現代人間学部 心理学科(2017年4月設置) 教授
廣瀬 直哉

メッセージ

 あなたは大学でどのような専攻を選ぼうと思っていますか。私は高校生に「迷ったら心理学を選べ」とよく言っています。なぜかというと、心理学という学問が、これから社会で生きていく上で役立つ分野だと考えているからです。心理学は心の悩みを持った人を助けたりするほか、異性に魅力をアピールしたり、お店を改善して売り上げアップにつなげたりする応用も可能です。心理学はいろいろな形で、社会に生かすことができる学問分野です。
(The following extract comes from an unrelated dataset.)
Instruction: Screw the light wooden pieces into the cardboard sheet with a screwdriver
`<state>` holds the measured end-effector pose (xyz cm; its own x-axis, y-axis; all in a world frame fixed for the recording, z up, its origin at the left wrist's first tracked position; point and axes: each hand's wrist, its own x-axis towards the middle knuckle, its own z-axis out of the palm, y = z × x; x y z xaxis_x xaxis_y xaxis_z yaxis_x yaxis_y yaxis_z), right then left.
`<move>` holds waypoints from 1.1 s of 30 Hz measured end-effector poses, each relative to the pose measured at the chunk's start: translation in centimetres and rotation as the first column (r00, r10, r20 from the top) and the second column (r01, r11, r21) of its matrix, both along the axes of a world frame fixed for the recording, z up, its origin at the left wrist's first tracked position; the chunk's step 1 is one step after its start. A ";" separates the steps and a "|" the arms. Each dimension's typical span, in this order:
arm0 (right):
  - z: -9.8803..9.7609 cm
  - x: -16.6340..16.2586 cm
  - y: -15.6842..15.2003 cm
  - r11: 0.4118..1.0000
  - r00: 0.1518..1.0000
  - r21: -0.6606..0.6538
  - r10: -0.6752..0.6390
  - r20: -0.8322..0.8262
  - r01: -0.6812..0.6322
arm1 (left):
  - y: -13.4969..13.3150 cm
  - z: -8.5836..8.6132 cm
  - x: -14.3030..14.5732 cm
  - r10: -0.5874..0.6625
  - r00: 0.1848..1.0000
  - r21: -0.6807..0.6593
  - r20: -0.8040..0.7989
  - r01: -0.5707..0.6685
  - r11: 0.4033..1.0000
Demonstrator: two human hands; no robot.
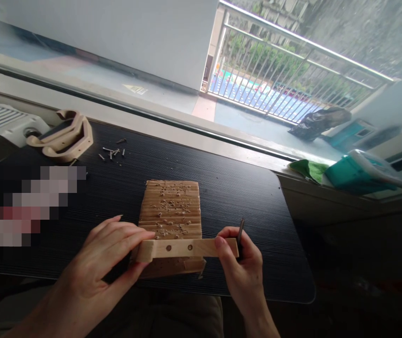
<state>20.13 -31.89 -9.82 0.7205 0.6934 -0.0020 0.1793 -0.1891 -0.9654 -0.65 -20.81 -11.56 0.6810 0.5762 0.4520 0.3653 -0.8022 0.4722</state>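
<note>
My left hand (111, 260) pinches the left end of a pale wooden hook (179, 248), which lies level with two round holes facing up. The other end is between the thumb and fingers of my right hand (240, 257). A thin dark metal piece, like a screw or bit (241, 230), also sticks up from my right fingers; its lower part is hidden. Beneath the wooden hook lies a corrugated cardboard block (172, 202), its top covered with punctures and torn bits.
More curved wooden hooks (76, 141) sit at the table's back left, with several screws (114, 152) nearby. The dark table (250, 192) ends at a rounded right edge. A window sill (172, 136) runs behind it, with a green cloth (308, 170) and a teal container (355, 172).
</note>
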 end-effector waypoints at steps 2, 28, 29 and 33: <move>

心理学に興味があれば、あなたも大学で一緒に学んでみませんか。

先生の学問へのきっかけ

 高校時代にはパソコンに興味があり、コンピュータで人間の知を探究する「認知科学」の雑誌の特集に興味を持ちました。そして人間の「知」を研究したいと思い工学部の情報工学科に入学しました。ところが関心が人間の方にシフトしたので、教育学部の心理学科に転入し、大学院まで心理学の研究を続けました。当初の研究テーマは、「人間の思考」だったのですが、環境と動物との関係を重視する生態心理学と出会い、知覚や行為に注目するようになりました。現在は、環境における人間の行動、特に周りにあるモノに対する行為を研究しています。